NBA: LeBron James y sus colegas votan a Biden; los dueños, a Trump

La estrella de los Lakers colocó en sus redes sociales el emoji de un payaso en la cara de Trump durante el último debate electoral

LeBron James, en un acto en Ohio con Michelle ObamaTony DejakAP

Imaginen que en España un buen día a Rafa Nadal se le ocurre colocar en alguna de sus cuentas en las redes sociales un emoji de un payaso en la cara de Pedro Sánchez. Eso puede suceder y ha sucedido en Estados Unidos. En el último debate electoral de las elecciones estadounidenses celebrado el 22 de octubre, LeBron James, la superestrella de la NBA, colocó el emoji de un payaso en el rostro de Donald Trump. Es el último capítulo de la guerra entre las estrellas de la Liga, antes apolíticas y ahora mayoritariamente demócratas, y el todavía Comandante en jefe de los Estados Unidos.

La guerra con Donald Trump viene de lejos. En una liga con más de un 70 por ciento de jugadores afroamericanos la llegada del multimillonario empresario no fue bien acogida por las estrellas de la NBA. Y eso que sólo el 20 por ciento de los jugadores se inscribieron para votar en 2016. Este año todo ha cambiado. Se han inscrito más del 95 por ciento y muchos de ellos ya han reconocido que han votado demócrata. Chris Paul, el presidente del sindicato de jugadores (NBPA), ha participado en mitines con Joe Biden; LeBron James ha aparecido en actos electorales reclamando el voto junto a Michelle Obama en la campaña “More than a vote”. Y no sólo las estrellas, también los entrenadores. Steve Kerr, técnico de los Warriors, o Gregg Popovich, ex miembro del Ejército de Estados Unidos y entrenador de los Spurs, también se han significado contra Trump. “Votar a Trump es un voto en contra de los ideales sobre los que se fundó nuestra democracia. El país está en una encrucijada y cada uno de nosotros debe decidir dónde estamos. Yo defiendo la verdad sobre las mentiras, defiendo la igualdad y rechazo la supremacía blanca. Creo en la compasión, en la decencia y en que nuestros veteranos son verdaderos héroes estadounidenses. Ahora es el momento de que decidas. Nuestra democracia está en juego, así que por favor estén conmigo, unidos en la tierra de los libres y el hogar de los valientes. Estoy con Joe Biden”, ha afirmado Popovich.

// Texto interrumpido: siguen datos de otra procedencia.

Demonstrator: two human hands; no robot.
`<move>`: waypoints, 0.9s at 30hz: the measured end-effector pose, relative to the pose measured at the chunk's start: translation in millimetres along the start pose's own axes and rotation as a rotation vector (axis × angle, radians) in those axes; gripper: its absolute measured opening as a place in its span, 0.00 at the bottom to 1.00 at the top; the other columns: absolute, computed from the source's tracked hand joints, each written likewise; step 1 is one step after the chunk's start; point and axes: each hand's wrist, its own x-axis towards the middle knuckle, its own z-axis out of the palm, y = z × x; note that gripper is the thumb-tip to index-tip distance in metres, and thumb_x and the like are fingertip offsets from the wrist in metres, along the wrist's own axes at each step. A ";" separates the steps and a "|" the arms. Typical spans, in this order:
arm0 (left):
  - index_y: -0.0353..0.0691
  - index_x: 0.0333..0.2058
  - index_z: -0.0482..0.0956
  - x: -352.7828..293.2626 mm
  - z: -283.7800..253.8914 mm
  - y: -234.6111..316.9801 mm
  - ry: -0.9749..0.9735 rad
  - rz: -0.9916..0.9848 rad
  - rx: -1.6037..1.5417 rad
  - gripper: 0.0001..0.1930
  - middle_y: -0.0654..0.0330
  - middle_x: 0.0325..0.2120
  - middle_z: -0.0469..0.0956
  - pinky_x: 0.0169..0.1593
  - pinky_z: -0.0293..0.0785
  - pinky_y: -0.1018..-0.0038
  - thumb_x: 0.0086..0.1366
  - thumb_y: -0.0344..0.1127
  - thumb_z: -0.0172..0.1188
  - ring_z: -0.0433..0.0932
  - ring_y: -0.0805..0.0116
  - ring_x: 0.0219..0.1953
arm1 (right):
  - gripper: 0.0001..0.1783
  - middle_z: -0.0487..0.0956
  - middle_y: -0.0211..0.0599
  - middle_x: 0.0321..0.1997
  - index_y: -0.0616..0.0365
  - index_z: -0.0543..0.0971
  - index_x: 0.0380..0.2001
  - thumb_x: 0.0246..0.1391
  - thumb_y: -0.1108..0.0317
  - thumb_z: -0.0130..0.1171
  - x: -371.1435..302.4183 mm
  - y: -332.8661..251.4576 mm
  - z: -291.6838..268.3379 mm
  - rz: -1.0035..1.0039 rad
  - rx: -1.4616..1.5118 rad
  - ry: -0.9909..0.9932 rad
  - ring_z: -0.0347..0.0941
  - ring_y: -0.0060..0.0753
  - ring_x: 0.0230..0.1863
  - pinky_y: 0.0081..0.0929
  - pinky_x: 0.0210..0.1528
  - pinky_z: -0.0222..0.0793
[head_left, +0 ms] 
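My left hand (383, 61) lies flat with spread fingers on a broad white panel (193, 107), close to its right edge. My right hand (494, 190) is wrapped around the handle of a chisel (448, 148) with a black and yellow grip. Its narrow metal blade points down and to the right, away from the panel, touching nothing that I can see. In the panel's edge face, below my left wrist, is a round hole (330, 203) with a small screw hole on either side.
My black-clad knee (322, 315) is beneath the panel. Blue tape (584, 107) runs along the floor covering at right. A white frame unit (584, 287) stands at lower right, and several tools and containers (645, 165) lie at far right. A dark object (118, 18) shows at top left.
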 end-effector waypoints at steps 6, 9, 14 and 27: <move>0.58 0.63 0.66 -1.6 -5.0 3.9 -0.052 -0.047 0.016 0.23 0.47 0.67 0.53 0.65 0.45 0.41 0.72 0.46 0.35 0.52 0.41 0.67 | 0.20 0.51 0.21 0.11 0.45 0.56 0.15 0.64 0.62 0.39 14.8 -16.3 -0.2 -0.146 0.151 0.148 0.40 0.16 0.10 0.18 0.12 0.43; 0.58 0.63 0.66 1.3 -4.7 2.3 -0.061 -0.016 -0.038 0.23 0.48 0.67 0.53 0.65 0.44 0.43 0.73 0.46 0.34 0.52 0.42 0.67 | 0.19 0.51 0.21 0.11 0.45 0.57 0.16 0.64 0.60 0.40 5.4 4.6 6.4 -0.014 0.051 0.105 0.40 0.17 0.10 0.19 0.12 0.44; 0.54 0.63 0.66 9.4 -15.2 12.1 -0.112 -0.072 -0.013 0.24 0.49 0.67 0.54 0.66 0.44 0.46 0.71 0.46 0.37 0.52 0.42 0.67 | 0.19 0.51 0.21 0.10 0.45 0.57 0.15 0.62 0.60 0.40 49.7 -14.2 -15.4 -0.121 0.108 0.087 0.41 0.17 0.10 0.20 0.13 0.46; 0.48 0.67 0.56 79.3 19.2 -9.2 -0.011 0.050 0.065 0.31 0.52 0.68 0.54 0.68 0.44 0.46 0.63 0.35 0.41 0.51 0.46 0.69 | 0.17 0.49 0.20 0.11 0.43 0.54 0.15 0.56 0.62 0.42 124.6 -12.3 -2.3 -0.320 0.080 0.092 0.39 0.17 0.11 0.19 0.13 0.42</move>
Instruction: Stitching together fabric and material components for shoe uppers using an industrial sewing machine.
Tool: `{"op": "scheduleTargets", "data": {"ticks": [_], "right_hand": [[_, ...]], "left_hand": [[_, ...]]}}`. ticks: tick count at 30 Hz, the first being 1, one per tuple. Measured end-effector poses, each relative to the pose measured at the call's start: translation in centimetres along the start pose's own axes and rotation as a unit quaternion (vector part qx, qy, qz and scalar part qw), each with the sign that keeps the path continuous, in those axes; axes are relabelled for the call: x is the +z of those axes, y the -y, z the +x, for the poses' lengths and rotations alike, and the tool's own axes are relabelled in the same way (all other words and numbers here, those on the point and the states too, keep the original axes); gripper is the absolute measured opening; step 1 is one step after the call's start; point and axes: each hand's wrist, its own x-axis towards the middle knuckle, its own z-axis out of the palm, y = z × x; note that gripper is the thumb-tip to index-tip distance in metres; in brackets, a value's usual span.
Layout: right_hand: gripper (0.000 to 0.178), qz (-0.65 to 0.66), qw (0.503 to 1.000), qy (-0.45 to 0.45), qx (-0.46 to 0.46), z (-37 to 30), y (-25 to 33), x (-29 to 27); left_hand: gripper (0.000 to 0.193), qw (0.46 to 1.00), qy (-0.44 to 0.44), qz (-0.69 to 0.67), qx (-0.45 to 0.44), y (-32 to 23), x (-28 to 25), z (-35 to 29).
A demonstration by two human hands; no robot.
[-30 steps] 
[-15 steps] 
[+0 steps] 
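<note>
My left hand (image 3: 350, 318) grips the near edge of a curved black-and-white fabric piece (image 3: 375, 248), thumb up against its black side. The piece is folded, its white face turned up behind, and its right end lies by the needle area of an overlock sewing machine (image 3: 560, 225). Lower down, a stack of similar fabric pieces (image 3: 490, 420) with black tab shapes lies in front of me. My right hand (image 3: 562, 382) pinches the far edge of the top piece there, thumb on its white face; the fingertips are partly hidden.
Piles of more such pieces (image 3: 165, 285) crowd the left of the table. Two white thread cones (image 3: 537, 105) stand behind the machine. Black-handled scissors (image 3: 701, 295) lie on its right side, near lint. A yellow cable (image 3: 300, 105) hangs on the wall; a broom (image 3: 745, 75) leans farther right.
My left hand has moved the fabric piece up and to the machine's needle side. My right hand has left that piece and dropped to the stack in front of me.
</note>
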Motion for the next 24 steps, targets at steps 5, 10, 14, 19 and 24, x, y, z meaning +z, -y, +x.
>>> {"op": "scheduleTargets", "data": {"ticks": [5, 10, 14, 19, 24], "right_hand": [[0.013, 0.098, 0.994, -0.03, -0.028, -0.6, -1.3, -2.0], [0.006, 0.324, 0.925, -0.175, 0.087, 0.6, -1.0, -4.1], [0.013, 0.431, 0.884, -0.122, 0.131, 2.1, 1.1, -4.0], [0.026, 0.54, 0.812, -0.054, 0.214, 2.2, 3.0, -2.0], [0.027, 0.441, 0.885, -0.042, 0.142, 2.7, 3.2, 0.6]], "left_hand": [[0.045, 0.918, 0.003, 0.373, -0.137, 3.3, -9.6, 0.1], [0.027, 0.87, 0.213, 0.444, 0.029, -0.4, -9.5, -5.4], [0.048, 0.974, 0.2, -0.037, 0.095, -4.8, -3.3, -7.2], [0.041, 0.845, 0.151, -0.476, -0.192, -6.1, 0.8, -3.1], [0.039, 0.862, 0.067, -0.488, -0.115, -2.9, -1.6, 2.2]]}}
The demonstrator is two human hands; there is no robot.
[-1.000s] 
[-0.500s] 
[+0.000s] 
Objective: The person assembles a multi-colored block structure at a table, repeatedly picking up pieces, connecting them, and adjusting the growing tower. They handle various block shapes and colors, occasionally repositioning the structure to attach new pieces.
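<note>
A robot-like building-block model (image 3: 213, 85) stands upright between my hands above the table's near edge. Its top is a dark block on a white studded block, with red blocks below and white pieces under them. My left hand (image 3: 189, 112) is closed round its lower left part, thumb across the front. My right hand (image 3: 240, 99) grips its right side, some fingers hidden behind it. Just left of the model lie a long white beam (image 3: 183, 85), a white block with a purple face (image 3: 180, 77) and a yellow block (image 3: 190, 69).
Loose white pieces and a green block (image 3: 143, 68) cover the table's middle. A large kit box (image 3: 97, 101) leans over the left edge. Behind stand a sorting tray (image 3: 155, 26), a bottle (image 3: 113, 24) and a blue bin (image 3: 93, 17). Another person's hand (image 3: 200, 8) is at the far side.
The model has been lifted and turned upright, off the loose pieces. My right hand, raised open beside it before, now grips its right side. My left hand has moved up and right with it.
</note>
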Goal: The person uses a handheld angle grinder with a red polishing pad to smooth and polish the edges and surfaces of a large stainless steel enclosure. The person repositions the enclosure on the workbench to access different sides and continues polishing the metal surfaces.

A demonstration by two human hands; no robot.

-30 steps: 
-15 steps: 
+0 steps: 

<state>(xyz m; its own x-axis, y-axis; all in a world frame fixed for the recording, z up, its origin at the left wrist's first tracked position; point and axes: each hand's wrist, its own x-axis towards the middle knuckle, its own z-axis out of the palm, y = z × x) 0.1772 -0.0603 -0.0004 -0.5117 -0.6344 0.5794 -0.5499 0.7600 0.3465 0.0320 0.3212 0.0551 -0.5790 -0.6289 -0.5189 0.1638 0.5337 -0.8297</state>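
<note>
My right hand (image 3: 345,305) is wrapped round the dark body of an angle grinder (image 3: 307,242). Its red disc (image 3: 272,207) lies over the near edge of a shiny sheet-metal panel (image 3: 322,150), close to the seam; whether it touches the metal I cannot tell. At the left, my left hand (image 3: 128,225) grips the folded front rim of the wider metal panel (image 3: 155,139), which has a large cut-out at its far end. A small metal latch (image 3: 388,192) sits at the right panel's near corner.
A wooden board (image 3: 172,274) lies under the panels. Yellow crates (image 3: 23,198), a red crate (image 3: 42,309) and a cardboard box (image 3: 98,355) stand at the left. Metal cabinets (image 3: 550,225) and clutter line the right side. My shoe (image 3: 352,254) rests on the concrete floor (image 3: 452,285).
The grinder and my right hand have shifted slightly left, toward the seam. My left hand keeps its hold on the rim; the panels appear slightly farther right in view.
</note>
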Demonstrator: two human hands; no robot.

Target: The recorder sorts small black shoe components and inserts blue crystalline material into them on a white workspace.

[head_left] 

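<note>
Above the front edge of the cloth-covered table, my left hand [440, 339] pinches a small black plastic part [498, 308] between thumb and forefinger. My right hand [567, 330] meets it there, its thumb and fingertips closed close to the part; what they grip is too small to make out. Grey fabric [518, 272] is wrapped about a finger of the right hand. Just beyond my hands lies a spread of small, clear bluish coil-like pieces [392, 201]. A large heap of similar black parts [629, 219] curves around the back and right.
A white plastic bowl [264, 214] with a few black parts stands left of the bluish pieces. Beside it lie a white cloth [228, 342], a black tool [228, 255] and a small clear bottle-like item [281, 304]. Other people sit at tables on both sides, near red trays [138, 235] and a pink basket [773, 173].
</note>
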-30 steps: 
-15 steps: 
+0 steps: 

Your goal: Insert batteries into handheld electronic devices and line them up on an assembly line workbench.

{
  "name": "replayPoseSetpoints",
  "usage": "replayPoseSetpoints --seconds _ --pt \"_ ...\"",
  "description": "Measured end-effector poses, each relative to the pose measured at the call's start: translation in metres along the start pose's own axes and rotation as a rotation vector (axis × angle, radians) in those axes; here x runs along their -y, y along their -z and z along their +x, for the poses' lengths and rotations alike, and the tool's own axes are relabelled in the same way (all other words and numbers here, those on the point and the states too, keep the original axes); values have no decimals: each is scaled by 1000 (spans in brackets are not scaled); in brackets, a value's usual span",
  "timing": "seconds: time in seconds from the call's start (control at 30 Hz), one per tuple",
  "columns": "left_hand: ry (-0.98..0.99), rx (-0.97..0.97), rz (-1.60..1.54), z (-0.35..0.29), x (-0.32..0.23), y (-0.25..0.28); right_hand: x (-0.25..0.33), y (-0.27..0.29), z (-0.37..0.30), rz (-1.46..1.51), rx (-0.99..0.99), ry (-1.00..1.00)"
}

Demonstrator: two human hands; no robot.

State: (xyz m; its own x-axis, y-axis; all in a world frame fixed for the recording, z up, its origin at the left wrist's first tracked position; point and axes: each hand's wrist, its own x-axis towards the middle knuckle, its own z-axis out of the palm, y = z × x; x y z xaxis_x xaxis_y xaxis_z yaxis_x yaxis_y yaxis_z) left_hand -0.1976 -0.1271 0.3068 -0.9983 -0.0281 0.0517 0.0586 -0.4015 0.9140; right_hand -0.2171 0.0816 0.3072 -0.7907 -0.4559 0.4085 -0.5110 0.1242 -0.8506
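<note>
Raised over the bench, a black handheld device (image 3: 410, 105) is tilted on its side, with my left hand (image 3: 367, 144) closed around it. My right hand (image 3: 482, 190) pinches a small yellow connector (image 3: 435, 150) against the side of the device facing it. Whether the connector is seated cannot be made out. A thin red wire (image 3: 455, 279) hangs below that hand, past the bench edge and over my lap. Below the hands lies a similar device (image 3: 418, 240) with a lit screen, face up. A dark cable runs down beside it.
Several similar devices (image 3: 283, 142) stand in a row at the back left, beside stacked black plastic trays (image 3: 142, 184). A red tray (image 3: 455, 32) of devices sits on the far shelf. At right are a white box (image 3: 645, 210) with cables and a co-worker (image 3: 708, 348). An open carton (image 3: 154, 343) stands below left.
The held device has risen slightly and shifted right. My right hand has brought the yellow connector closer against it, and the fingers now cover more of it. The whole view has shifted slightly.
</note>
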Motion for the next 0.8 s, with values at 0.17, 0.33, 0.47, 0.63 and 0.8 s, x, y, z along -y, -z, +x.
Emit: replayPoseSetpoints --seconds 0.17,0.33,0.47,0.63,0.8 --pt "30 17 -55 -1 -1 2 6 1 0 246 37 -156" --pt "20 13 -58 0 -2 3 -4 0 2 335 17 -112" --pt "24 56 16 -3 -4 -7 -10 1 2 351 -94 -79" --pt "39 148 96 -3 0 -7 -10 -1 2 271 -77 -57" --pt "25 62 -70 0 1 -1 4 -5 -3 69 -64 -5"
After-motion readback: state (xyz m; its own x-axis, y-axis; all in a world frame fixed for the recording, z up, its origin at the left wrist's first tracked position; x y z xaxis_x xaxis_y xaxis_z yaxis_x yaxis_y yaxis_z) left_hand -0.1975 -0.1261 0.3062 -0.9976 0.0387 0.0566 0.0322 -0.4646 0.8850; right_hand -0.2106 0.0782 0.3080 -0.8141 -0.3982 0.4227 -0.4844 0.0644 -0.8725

Las protestas de los jugadores contra Trump se hicieron especialmente presentes en la burbuja en Disney. Mensajes en las camisetas, el parón de tres días impulsado por los Bucks y las protestas contra el racismo mostraron el rostro más combativo de los jugadores y tuvieron una respuesta inmediata. “Cuando veo personas arrodilladas durante el juego y que faltan al respeto a nuestra bandera y a nuestro himno nacional, lo que hago es pagar la televisión”, afirmó el presidente. Los ataques antes de las Finales entre los Lakers y los Heat se centraron en LeBron James. “Es un vocero del Partido Demócrata, un vocero muy desagrable. He logrado muchas cosas por la comunidad afroamericana y la gente no lo quiere ver. Él es un gran jugador, pero la gente no quiere ver a alguien como él haciendo esas cosas. Es un enemigo”, soltó Trump. También cargó contra la NBA en general: “Se ha vuelto tan política que a nadie le importa más. Ni siquiera sé qué equipos están en las Finales”.  Y tuiteó sobre la audiencia de la serie entre Lakers y Heat: “La audiencia de las Finales de la NBA finalmente cayó casi 70 por ciento, la venció un Sunday Night Football (NFL) cualquiera. Tal vez lo vieron en China, pero lo dudo. ¡Cero interés!”.

Entre los dueños de las franquicias la cosa cambia. Las estimaciones de voto apuntan que tres de cada cuatro votan republicano. Un informe de la ESPN va más lejos y asegura que los propietarios han realizado donaciones por valor de 10 millones de dólares al partido republicano y sólo 2 a los demócratas. La mayoría son empresarios de raza blanca, algunos judíos y que votan, en algunos casos, a Trump como un mal menor. "Me preocupan las regulaciones que pueda hacer Biden así que estoy financiando tanto como puedo y de forma anónima a Trump para que sea reelegido. Sé que está loco, pero puede protegernos de los impuestos”, afirma un propietario que no revela su identidad. Las donaciones en muchos casos se realizan de forma anónima para que aficionados y jugadores no se echen encima del dueño de la franquicia de turno.